The bill increases transparency and DOJ's ability to detect and deter undisclosed foreign influence—improving oversight and national-security tools—while imposing retroactive registration risks, compliance costs, potential chilling effects on advocacy, reputational harms, and some administrative/taxpayer burdens.
Taxpayers and the public will gain clearer, enforceable disclosure of past foreign-agent activity because DOJ can compel registration and disclosure for prior conduct, improving transparency about foreign influence.
Congressional committees, state and local governments, and the public will have regular, machine-readable FARA enforcement data, making oversight, analysis, and research into foreign influence trends easier and more consistent.
Strengthens deterrence of undisclosed foreign lobbying by expanding DOJ's legal tools to address conduct after an agent ceases activity, which can reduce covert foreign influence and bolster national-security oversight.
Individuals and organizations (including immigrants, nonprofits, and some government contractors) could face retroactive legal obligations, court orders to register, and associated compliance costs and legal exposure for past conduct.
Expanded retroactive reach and enforcement authority may chill legitimate advocacy, academic or policy engagement, and government contracting with foreign counterparts, discouraging civic participation and collaboration.

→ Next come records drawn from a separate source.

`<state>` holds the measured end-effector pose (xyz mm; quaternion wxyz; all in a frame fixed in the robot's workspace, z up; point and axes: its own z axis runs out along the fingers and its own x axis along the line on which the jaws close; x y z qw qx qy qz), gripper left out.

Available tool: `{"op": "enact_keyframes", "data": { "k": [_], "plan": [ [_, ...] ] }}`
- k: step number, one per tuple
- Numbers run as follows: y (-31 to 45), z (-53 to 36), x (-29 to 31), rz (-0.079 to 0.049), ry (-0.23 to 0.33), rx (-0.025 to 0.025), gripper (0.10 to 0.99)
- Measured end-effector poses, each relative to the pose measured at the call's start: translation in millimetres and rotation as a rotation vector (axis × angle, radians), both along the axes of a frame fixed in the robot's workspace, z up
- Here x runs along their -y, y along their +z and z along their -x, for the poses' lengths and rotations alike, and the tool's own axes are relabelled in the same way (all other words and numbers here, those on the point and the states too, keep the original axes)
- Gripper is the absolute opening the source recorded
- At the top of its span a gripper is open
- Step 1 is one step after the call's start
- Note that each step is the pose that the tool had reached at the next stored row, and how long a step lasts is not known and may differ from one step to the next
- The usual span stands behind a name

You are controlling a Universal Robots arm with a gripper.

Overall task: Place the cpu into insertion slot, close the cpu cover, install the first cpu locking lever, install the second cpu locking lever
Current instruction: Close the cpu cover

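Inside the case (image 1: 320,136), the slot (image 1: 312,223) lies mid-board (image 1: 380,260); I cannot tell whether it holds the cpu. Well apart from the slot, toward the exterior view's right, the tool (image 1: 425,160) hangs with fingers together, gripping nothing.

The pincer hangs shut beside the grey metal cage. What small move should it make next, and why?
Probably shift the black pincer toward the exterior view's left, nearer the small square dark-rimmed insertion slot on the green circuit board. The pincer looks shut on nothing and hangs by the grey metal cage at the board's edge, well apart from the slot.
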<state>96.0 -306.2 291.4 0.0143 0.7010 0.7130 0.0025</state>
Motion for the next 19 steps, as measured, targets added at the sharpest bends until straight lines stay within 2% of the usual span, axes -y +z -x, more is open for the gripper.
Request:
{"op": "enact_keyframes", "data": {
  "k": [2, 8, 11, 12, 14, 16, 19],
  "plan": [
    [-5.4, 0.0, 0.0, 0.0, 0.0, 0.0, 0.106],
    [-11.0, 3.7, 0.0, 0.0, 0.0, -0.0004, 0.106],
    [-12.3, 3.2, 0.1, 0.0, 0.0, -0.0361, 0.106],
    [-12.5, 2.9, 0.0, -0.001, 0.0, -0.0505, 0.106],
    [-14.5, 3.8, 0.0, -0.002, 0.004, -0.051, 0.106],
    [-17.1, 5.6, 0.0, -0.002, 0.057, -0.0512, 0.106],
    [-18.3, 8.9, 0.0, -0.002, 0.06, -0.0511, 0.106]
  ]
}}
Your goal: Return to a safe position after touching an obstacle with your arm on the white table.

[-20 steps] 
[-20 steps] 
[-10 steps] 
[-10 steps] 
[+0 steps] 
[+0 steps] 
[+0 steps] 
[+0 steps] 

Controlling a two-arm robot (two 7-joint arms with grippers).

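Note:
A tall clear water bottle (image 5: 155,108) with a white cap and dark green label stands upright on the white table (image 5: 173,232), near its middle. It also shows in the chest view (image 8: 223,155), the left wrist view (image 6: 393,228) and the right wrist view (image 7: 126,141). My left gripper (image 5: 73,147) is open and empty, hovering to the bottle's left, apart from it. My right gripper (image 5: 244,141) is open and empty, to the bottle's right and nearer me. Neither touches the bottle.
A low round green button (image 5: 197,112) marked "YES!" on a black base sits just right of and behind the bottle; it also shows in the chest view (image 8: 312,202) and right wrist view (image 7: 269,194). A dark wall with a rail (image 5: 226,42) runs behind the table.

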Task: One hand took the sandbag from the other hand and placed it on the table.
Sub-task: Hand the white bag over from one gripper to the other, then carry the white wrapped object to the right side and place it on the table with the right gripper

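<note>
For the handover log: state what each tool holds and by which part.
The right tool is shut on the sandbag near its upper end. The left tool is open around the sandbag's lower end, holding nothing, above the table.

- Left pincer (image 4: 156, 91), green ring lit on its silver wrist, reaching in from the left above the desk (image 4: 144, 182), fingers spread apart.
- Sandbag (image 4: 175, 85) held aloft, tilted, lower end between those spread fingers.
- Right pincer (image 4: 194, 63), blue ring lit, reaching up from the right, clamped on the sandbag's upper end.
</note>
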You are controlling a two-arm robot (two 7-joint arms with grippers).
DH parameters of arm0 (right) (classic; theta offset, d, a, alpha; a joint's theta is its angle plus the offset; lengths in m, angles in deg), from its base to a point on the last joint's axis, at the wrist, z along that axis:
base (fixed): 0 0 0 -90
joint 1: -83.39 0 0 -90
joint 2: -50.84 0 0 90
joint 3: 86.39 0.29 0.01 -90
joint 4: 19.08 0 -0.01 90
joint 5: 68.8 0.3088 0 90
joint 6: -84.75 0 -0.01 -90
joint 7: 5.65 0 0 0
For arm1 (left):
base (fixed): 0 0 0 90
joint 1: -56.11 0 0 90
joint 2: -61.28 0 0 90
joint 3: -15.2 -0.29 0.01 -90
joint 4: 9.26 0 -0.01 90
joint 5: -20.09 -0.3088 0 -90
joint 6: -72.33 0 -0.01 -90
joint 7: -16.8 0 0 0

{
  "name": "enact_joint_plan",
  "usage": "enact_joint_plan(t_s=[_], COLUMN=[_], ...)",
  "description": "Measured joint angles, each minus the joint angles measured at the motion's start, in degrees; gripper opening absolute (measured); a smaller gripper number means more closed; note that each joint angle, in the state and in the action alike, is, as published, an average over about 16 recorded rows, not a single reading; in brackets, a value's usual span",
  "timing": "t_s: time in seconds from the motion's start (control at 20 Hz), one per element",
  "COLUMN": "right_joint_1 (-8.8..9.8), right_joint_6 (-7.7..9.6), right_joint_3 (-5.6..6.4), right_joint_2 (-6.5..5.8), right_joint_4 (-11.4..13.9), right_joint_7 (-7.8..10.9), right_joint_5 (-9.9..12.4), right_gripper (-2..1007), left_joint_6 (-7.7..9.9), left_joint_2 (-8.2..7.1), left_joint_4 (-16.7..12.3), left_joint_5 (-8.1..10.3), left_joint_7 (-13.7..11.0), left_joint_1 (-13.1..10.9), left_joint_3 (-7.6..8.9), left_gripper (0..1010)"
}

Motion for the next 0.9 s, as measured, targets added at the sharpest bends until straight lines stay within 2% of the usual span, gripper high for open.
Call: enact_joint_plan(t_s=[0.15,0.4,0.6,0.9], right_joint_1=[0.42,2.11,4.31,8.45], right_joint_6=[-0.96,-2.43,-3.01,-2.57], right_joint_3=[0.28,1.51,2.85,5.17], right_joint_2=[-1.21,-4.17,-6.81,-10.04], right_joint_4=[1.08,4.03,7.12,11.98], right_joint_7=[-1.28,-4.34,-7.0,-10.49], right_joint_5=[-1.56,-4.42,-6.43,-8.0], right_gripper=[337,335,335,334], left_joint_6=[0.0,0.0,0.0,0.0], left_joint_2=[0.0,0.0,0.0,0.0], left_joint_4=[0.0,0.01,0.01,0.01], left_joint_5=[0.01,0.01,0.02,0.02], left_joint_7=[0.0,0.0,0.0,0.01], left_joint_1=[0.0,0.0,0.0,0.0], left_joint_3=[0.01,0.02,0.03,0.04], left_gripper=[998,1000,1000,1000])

Publishing names and enforcement rationales—even absent charges—could cause lasting reputational harm to individuals and organizations, damaging careers and civic reputations.
Based on analysis of 4 sections of legislative text.
Expands DOJ authority to seek court orders enforcing FARA for past and present agents, applies retroactively to the prior five years, and requires annual Congressional reports naming covered individuals.
Introduced May 7, 2025 by Benjamin Cline · Last progress May 7, 2025
Amends the Foreign Agents Registration Act (FARA) to expand enforcement reach and oversight. The Attorney General would be able to seek court orders requiring people to comply with FARA provisions for periods when they acted as agents of foreign principals, even if they are not currently acting as agents, and the changes apply to individuals who served as agents during the five years before enactment as well as after enactment. The Attorney General must also deliver yearly, machine-readable reports to specified Congressional committees listing covered enforcement actions, the named individuals involved, the reason for each action, and its status.